* **What is being asked**:
Only the lines below from the one that contains "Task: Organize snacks" through the one that contains "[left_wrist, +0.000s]" should appear in your answer, exact and without pictures.

* **Data under study**:

==========

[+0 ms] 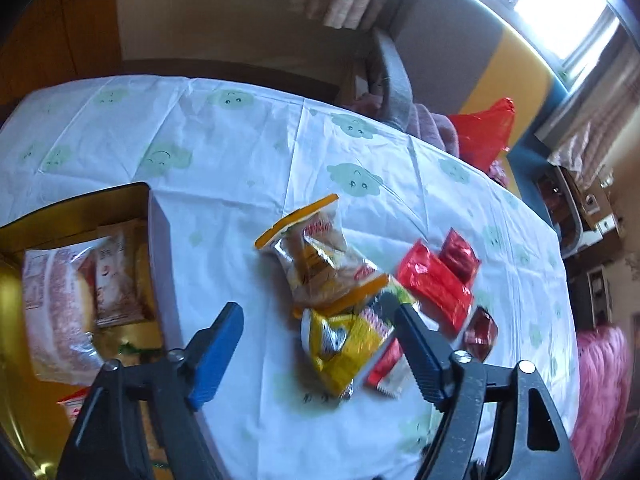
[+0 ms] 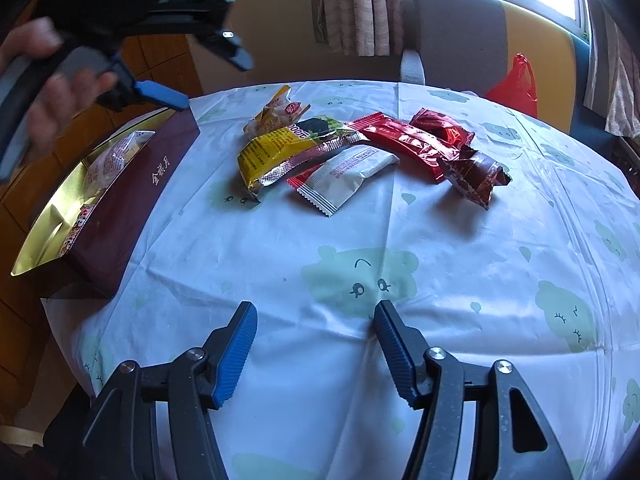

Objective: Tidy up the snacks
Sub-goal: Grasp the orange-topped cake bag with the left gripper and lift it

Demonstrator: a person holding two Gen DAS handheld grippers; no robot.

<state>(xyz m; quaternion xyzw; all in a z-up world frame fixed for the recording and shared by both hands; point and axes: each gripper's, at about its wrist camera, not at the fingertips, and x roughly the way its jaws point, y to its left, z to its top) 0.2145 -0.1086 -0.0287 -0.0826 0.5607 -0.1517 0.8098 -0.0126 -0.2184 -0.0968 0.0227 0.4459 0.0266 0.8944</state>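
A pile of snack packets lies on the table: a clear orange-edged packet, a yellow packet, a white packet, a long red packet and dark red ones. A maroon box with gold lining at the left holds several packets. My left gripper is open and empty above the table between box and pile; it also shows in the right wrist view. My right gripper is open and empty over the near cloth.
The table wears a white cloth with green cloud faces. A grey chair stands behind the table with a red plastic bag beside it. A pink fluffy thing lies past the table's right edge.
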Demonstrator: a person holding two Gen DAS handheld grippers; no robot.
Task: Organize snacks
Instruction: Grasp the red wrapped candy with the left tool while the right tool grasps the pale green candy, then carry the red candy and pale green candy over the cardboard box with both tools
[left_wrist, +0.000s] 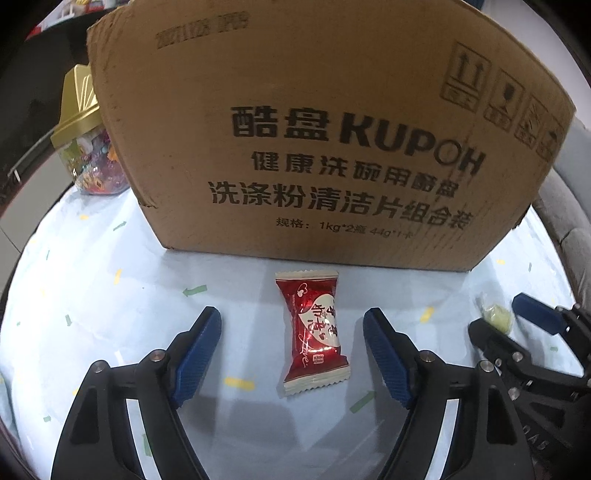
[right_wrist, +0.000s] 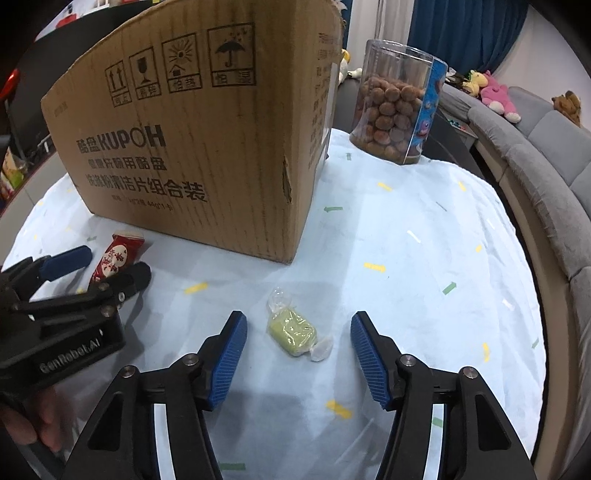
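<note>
The left claw (left_wrist: 291, 328) is open around a red candy (left_wrist: 314, 332) on the cloth (left_wrist: 92, 277), the right claw (right_wrist: 299, 332) is open around a green candy (right_wrist: 293, 332), and a big box (left_wrist: 314, 129) stands right behind them, with jars at its sides.

ahead: cardboard box (right_wrist: 192, 147) blocks | right of box: bare tablecloth (right_wrist: 424, 229) | far-right: jar (right_wrist: 397, 107)
</note>
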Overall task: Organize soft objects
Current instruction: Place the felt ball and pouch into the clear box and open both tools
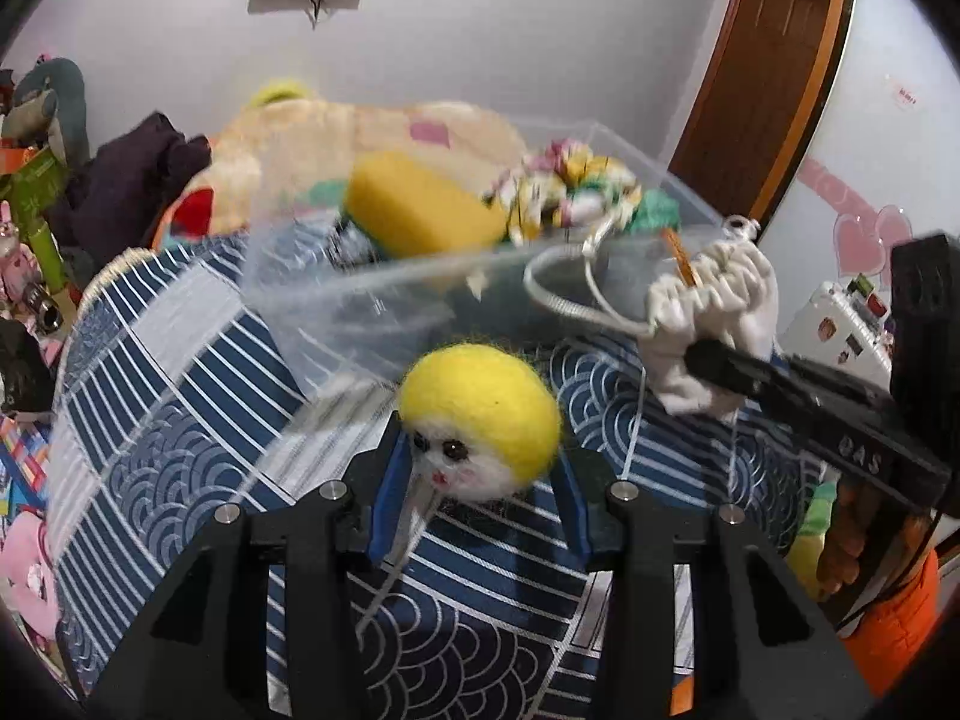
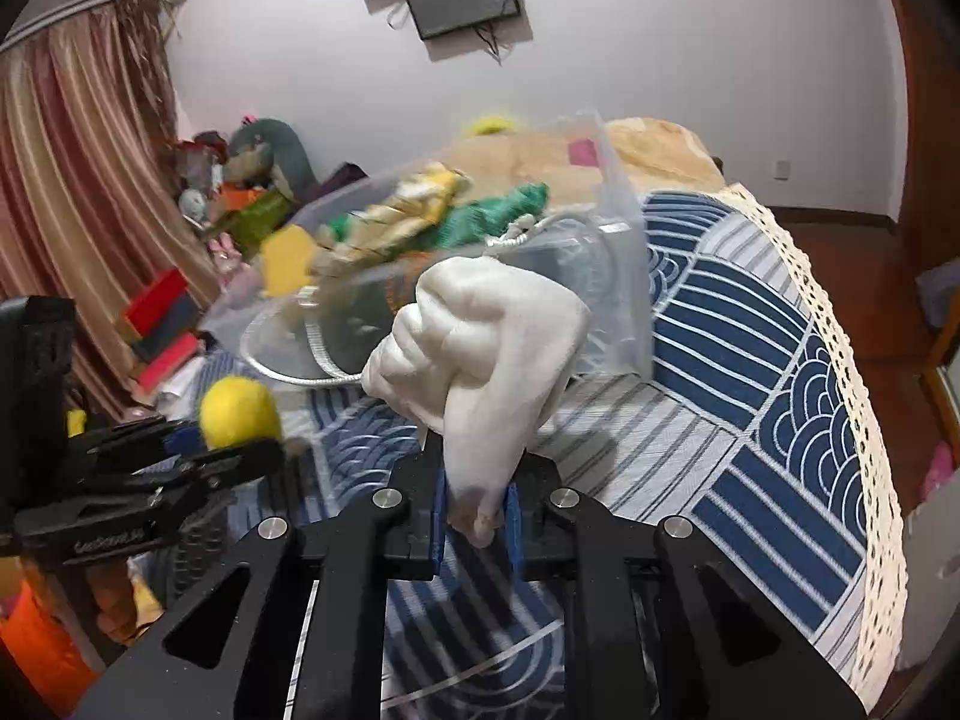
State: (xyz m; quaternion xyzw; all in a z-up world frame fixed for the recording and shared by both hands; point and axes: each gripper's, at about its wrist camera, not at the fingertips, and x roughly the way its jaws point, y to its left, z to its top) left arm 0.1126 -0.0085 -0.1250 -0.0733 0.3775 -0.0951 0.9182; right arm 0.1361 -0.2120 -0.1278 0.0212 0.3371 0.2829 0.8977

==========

* **Reply to the task**:
Task: Organize snacks
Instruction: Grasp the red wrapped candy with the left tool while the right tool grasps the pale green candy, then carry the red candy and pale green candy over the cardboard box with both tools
[left_wrist, +0.000s] 

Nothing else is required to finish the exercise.